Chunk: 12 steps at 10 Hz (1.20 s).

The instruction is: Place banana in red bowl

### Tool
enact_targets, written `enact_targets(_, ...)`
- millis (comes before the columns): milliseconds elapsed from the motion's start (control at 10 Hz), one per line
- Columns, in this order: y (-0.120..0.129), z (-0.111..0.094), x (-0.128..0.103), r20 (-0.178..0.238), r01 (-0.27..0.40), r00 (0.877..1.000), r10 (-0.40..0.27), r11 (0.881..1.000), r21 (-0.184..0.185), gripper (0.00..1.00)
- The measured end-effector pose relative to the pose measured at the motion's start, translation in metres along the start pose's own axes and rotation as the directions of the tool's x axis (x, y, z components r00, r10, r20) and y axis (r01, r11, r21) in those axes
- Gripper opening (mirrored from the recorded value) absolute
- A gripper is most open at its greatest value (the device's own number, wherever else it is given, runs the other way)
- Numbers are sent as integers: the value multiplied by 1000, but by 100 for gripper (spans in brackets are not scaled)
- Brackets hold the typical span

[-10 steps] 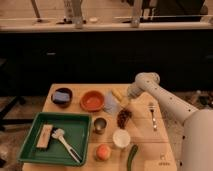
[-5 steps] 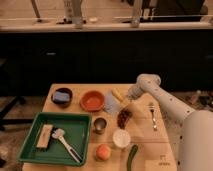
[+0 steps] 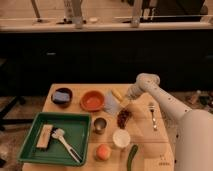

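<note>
Gripper [image 3: 126,101]: jaws fully apart, holding nothing, just right of banana | 1 banana [image 3: 117,94]: lying on table [image 3: 145,136], near 1 red bowl [image 3: 92,100], outside it | 1 green tray [image 3: 80,131] | 1 metal cup [image 3: 100,125] | 1 white cup [image 3: 120,138] | 1 fork [image 3: 153,115]

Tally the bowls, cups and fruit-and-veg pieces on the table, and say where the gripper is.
Bowls: 2 (red bowl, dark bowl)
Cups: 2 (metal cup, white cup)
Fruit and veg: 4 (banana, dark red fruit, orange fruit, cucumber)
Total: 8
Gripper: low over the table, beside the banana.
</note>
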<state>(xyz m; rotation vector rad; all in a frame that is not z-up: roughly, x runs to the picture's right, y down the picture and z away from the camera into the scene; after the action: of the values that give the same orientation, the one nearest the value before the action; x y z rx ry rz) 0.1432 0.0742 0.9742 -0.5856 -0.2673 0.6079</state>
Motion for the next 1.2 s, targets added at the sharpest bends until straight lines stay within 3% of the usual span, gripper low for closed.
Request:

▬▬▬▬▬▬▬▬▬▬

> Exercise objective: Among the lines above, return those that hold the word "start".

> Exercise solution:
- millis (comes before the columns): milliseconds elapsed from the motion's start (control at 10 Hz), one per line
- The measured end-effector pose relative to the pose measured at the motion's start, translation in metres along the start pose's own axes and rotation as the directions of the tool's x axis (x, y, z components r00, r10, r20) and y axis (r01, r11, r21) in those axes

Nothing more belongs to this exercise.